» Task objective: The whole listing below must be printed again exactly, images excluded.

----

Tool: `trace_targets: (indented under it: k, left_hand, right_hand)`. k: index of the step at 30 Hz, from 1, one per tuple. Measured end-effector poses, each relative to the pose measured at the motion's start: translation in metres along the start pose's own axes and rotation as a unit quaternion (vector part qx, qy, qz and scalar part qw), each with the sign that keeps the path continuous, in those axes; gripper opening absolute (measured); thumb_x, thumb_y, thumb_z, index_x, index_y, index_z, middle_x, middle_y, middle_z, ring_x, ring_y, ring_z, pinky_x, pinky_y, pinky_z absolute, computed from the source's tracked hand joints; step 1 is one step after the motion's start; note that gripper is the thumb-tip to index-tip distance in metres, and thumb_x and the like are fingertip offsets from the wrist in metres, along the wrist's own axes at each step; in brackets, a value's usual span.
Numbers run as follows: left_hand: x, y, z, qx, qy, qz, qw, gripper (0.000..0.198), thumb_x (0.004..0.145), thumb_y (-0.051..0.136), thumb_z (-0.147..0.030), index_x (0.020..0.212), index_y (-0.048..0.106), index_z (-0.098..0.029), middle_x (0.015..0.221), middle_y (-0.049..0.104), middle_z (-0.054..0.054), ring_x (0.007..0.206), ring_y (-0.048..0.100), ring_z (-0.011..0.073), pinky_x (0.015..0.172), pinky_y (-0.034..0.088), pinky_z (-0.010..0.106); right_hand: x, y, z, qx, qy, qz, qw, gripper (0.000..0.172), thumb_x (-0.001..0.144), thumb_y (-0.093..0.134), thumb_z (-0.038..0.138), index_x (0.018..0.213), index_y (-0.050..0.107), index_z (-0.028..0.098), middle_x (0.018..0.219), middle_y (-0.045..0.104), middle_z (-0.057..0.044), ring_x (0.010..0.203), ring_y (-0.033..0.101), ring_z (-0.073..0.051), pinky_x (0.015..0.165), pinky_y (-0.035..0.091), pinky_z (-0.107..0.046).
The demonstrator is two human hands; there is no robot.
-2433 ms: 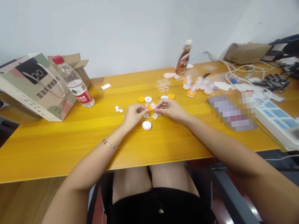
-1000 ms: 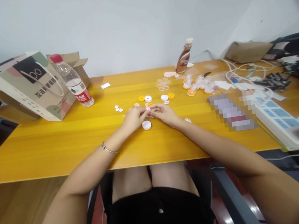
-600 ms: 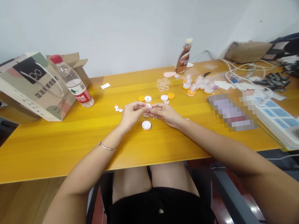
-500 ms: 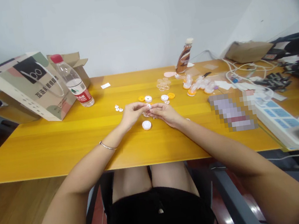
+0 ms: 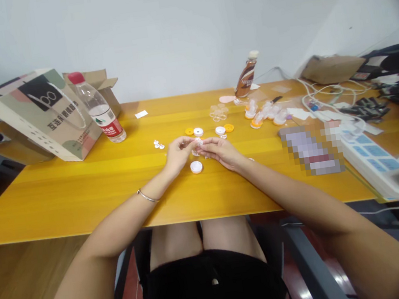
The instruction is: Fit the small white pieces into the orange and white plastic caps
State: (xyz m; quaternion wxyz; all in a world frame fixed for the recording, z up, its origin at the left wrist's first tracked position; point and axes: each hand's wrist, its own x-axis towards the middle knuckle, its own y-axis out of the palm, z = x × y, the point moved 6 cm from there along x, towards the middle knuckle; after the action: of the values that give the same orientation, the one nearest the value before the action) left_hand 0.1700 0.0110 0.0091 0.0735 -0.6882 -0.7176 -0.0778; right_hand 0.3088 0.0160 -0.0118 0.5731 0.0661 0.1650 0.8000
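Note:
Between my two hands is a small white openwork plastic piece [image 5: 199, 142]. My left hand [image 5: 178, 155] pinches it from the left, and the fingers of my right hand [image 5: 223, 152] close on it from the right. Its exact shape is partly covered by fingertips. Just below them on the table lies a round white disc [image 5: 196, 167]. Another white lattice piece [image 5: 195, 153] shows under my fingers. Beyond my hands are two pairs of round parts, a white ring [image 5: 198, 132] touching a yellow one [image 5: 189, 131], and a white ring [image 5: 220, 130] touching a yellow one [image 5: 229, 128].
Several small white pieces [image 5: 157, 144] lie left of my hands. A clear flower-shaped tray [image 5: 218, 112] sits farther back. A water bottle [image 5: 106, 118] and paper bag [image 5: 58, 124] stand at left. A coffee bottle [image 5: 246, 77], bagged parts [image 5: 272, 112] and a power strip [image 5: 375, 159] occupy the right.
My left hand has shifted slightly to the right and turned a little, so more of the white openwork piece shows between the fingertips. My right hand stays nearly still.

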Motion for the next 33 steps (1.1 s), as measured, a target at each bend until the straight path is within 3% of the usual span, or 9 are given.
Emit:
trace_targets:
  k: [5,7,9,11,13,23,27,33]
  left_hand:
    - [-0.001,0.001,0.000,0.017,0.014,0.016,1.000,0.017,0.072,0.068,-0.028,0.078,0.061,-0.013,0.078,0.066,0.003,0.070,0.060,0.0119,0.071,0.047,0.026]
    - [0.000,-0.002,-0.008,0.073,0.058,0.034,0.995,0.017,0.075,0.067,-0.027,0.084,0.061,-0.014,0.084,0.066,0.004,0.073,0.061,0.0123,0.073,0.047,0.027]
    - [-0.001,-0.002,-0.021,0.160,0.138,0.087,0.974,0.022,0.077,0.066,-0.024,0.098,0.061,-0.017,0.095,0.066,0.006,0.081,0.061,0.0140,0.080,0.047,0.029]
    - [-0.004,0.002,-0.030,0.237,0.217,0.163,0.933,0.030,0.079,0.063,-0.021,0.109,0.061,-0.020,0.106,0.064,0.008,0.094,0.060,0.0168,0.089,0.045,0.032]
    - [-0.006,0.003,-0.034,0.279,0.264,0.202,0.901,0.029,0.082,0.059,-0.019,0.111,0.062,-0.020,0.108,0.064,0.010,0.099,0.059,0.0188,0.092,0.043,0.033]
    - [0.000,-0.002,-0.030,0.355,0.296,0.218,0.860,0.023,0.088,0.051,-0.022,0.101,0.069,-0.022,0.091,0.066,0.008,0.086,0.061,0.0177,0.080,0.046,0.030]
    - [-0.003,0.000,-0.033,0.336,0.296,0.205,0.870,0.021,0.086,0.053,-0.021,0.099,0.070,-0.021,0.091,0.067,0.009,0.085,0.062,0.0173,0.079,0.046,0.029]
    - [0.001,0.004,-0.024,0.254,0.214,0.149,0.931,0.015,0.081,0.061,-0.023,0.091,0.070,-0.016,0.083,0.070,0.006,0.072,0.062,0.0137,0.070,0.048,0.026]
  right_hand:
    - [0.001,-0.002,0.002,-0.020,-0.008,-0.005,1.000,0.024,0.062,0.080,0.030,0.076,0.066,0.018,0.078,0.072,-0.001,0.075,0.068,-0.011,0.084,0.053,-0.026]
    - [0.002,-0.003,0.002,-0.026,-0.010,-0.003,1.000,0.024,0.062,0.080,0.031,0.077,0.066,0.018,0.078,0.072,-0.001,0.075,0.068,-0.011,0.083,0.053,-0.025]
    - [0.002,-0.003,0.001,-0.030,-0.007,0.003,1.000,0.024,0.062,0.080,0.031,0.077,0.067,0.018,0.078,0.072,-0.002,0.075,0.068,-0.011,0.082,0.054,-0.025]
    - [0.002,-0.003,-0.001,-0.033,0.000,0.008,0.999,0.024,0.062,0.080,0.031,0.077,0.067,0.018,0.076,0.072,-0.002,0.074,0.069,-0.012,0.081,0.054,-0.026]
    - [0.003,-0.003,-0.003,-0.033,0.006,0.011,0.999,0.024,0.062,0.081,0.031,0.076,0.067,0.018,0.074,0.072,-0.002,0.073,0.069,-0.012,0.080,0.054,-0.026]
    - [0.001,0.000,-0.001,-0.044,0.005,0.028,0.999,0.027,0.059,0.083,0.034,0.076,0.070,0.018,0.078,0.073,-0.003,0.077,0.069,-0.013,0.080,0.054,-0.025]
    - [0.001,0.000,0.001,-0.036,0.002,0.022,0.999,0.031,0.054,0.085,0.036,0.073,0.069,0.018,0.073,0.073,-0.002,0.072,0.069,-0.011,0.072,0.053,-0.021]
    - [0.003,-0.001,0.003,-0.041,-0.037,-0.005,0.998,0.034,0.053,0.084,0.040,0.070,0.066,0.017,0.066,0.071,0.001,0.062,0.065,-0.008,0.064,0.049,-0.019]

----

» Exercise response:
Tool: `trace_targets: (indented under it: k, left_hand, right_hand)`. k: index of the step at 30 Hz, from 1, one per tuple. Measured end-effector poses, each relative to the pose measured at the motion's start: translation in metres along the start pose's own axes and rotation as a unit quaternion (vector part qx, qy, qz and scalar part qw), each with the sign that keeps the path continuous, in those axes; gripper opening absolute (measured); thumb_x, thumb_y, thumb_z, index_x, index_y, index_z, middle_x, middle_y, middle_z, ring_x, ring_y, ring_z, pinky_x, pinky_y, pinky_z absolute, computed from the source's tracked hand joints; step 1 is one step after the motion's start; note that gripper is the thumb-tip to index-tip distance in metres, and thumb_x and the like are fingertip offsets from the wrist in metres, along the wrist's own axes at each step; in brackets, a value's usual span.
Numbers run as follows: left_hand: x, y, z, qx, qy, qz, qw, gripper (0.000..0.198), thumb_x (0.004..0.145), thumb_y (-0.051..0.136), thumb_z (-0.147..0.030), index_x (0.020..0.212), index_y (-0.048..0.106), index_z (-0.098..0.029), middle_x (0.015..0.221), middle_y (-0.049..0.104), middle_z (-0.054..0.054), ring_x (0.007..0.206), ring_y (-0.048..0.100), ring_z (-0.011..0.073), pinky_x (0.015..0.172), pinky_y (-0.034..0.088), pinky_z (-0.010..0.106); right_hand: x, y, z, qx, qy, qz, qw, gripper (0.000..0.172), thumb_x (-0.001..0.144), thumb_y (-0.093..0.134), thumb_z (-0.038..0.138), index_x (0.018..0.213), index_y (-0.050..0.107), index_z (-0.028..0.098), middle_x (0.018..0.219), middle_y (-0.045..0.104), middle_z (-0.057..0.044), ring_x (0.010..0.203), ring_y (-0.033..0.101), ring_z (-0.073..0.051), pinky_x (0.015..0.165), pinky_y (-0.035..0.091), pinky_z (-0.107..0.046).
The demonstrator is two human hands; there is no robot.
-2433 ms: 
-1000 ms: 
-600 ms: 
-500 ms: 
+0 ms: 
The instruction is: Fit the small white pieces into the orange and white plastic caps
State: (xyz m; quaternion wxyz; all in a world frame fixed for the recording, z up, its origin at the left wrist's first tracked position; point and axes: each hand's wrist, its own x-axis towards the middle knuckle, its own y-axis out of the palm, z = x × y, the point moved 6 cm from there along x, towards the middle knuckle; after the action: of the values that give the same orientation, the one nearest the value before the action) left_hand 0.1700 0.0110 0.0091 0.0735 -0.6882 -0.7176 -0.0778; right_hand 0.3088 0.0160 -0.0118 0.5731 0.0661 0.1650 0.8000
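Note:
Between my two hands is a small white openwork plastic piece [image 5: 199, 142]. My left hand [image 5: 178, 155] pinches it from the left, and the fingers of my right hand [image 5: 223, 152] close on it from the right. Its exact shape is partly covered by fingertips. Just below them on the table lies a round white disc [image 5: 196, 167]. Another white lattice piece [image 5: 195, 153] shows under my fingers. Beyond my hands are two pairs of round parts, a white ring [image 5: 198, 132] touching a yellow one [image 5: 189, 131], and a white ring [image 5: 220, 130] touching a yellow one [image 5: 229, 128].
Several small white pieces [image 5: 157, 144] lie left of my hands. A clear flower-shaped tray [image 5: 218, 112] sits farther back. A water bottle [image 5: 106, 118] and paper bag [image 5: 58, 124] stand at left. A coffee bottle [image 5: 246, 77], bagged parts [image 5: 272, 112] and a power strip [image 5: 375, 159] occupy the right.
My left hand has shifted slightly to the right and turned a little, so more of the white openwork piece shows between the fingertips. My right hand stays nearly still.
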
Motion for the next 33 steps (1.1 s), as measured, a target at each bend until the straight path is within 3% of the usual span, or 9 are given.
Emit:
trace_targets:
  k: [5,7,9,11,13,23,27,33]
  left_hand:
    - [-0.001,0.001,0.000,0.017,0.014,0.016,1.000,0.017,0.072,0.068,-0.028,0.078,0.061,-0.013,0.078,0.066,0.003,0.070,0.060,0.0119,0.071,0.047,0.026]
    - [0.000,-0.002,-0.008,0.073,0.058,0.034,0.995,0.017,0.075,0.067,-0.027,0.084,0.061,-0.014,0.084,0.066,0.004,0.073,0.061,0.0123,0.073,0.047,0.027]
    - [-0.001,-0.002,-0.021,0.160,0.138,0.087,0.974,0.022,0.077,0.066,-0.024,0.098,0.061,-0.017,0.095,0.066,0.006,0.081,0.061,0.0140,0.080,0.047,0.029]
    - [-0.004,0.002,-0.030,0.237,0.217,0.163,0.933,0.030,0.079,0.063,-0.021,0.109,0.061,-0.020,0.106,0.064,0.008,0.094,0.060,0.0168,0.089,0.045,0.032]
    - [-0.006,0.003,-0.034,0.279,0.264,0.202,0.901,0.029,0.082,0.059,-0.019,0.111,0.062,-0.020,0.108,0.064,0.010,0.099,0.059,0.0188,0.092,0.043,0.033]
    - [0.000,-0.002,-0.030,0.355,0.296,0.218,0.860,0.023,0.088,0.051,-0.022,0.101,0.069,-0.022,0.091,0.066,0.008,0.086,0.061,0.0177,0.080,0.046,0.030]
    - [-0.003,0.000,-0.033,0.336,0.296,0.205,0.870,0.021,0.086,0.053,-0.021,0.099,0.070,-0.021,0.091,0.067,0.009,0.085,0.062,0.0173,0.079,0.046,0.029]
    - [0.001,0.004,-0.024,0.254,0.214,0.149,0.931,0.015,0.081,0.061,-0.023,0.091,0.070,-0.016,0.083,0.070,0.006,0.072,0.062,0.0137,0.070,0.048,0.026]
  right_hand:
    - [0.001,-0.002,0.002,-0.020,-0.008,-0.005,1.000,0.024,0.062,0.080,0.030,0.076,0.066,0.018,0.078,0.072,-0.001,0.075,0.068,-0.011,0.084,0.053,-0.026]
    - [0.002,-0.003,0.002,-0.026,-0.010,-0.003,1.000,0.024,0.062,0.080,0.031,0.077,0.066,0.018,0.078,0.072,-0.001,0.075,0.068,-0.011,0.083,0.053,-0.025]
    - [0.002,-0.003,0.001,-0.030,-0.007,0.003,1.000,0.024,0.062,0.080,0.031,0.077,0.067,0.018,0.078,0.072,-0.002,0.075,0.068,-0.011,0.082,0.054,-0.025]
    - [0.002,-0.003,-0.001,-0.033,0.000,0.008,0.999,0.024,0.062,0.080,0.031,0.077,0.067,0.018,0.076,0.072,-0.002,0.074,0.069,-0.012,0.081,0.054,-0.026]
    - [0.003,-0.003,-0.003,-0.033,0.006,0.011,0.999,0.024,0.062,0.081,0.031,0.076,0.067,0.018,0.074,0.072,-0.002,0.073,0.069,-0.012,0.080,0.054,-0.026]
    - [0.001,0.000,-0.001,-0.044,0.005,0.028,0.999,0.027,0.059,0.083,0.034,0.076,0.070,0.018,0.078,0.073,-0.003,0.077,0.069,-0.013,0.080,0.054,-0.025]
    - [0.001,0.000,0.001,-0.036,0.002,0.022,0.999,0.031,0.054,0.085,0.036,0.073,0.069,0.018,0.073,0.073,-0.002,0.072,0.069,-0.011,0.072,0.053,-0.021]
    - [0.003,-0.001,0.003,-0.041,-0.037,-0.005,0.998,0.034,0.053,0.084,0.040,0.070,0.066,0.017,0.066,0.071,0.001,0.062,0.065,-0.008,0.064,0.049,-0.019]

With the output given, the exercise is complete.